▸ **WHAT THE TASK ASKS**:
Search the data below for the string "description" and copy all lines where it shows up.

*** INFORMATION SUPPLIED ***

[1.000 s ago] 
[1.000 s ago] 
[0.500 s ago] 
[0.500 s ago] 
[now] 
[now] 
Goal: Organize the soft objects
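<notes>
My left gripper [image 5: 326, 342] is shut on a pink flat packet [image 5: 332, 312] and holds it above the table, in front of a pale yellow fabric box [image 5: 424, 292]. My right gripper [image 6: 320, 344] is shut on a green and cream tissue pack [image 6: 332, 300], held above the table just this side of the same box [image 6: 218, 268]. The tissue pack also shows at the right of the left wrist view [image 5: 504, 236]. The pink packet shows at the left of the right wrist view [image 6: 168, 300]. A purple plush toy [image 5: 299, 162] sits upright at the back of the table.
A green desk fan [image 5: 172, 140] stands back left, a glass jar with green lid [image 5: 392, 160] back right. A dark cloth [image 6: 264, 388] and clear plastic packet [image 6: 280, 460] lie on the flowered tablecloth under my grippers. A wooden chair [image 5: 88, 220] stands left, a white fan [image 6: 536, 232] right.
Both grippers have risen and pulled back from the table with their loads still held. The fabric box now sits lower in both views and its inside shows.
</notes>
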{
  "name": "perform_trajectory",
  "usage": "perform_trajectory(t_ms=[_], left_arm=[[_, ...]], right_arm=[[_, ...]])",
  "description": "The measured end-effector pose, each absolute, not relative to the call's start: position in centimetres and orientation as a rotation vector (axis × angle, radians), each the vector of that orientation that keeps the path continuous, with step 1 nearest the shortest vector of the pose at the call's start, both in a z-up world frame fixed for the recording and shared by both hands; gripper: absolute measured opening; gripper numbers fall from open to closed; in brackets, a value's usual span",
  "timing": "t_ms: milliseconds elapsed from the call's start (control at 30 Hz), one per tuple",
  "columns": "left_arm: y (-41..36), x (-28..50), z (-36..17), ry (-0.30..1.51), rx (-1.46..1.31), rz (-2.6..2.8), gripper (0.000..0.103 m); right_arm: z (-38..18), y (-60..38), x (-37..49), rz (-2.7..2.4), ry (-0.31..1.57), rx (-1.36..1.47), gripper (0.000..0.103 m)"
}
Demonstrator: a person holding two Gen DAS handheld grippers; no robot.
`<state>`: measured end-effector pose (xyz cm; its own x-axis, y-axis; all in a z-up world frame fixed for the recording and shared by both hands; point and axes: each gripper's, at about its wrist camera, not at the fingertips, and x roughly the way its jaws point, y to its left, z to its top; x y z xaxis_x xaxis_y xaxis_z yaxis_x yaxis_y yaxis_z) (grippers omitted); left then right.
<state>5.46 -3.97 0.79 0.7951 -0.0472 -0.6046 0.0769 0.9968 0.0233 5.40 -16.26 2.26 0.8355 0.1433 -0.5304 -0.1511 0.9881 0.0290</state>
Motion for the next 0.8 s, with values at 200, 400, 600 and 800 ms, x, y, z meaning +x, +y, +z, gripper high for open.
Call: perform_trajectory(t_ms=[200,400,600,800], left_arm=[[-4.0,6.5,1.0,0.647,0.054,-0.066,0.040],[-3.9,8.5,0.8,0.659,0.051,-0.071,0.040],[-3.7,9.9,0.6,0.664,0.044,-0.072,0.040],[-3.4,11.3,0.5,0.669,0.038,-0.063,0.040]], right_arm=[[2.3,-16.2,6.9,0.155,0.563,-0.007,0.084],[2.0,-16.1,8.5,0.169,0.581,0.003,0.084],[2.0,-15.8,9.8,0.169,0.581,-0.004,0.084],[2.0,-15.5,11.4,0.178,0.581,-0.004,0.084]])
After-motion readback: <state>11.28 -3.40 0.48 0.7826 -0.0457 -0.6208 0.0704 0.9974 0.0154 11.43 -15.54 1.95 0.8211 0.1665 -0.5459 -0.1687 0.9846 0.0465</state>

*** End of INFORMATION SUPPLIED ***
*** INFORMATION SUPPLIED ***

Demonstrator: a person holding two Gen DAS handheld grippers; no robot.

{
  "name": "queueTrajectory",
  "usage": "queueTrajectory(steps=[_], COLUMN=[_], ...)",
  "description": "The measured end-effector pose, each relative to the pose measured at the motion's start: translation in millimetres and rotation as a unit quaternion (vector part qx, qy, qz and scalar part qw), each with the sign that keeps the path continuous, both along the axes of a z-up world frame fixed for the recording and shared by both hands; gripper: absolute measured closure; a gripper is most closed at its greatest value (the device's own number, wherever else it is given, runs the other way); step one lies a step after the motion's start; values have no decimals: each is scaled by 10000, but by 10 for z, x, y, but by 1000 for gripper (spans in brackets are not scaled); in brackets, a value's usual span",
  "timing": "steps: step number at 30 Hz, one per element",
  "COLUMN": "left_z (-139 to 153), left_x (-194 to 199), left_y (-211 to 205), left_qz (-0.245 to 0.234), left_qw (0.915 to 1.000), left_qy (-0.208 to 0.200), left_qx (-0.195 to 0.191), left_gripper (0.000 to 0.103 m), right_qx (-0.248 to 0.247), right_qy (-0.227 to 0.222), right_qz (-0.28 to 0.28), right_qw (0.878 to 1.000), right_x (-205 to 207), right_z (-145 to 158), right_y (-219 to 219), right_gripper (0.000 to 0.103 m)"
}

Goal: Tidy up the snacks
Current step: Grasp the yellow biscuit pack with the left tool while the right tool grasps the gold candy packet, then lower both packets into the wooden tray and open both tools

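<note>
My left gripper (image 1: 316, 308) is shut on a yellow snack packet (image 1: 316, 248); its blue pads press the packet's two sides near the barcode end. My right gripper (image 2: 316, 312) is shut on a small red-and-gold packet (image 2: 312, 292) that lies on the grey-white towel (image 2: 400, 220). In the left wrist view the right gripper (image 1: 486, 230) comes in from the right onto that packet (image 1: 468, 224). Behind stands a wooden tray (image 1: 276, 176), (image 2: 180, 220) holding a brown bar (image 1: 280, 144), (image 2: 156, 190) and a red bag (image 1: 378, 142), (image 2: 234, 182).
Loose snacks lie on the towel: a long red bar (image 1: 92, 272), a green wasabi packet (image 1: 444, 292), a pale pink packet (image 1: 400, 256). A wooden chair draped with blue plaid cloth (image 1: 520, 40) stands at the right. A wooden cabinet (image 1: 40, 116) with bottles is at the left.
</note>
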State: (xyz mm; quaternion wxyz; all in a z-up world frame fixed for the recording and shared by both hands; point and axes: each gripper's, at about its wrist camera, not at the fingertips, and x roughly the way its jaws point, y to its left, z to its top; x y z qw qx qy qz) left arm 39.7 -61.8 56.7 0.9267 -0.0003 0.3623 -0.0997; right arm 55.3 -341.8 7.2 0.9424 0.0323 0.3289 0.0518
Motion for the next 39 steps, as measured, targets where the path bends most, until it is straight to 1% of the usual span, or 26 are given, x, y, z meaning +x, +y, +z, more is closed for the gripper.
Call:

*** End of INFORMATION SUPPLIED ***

▸ **ANSWER BELOW**:
  "description": "The measured end-effector pose, each absolute, not relative to the call's start: position in centimetres and orientation as a rotation vector (axis × angle, radians), each the vector of that orientation that keeps the path continuous, with step 1 nearest the shortest vector of the pose at the call's start, both in a z-up world frame fixed for the recording and shared by both hands; gripper: absolute measured opening; gripper numbers fall from open to closed; in brackets, a value's usual span",
  "description": "The measured end-effector pose, each relative to the pose measured at the motion's start: translation in millimetres and rotation as a unit quaternion (vector part qx, qy, qz and scalar part qw), each with the sign that keeps the path continuous, both along the axes of a z-up world frame fixed for the recording and shared by both hands; gripper: absolute measured closure; a gripper is most closed at its greatest value (the device's own number, wherever else it is given, runs the other way); step one lies a step after the motion's start; values have no decimals: each is scaled by 10000, but by 10 for z, x, y, but by 1000 for gripper (spans in brackets are not scaled); in brackets, a value's usual span",

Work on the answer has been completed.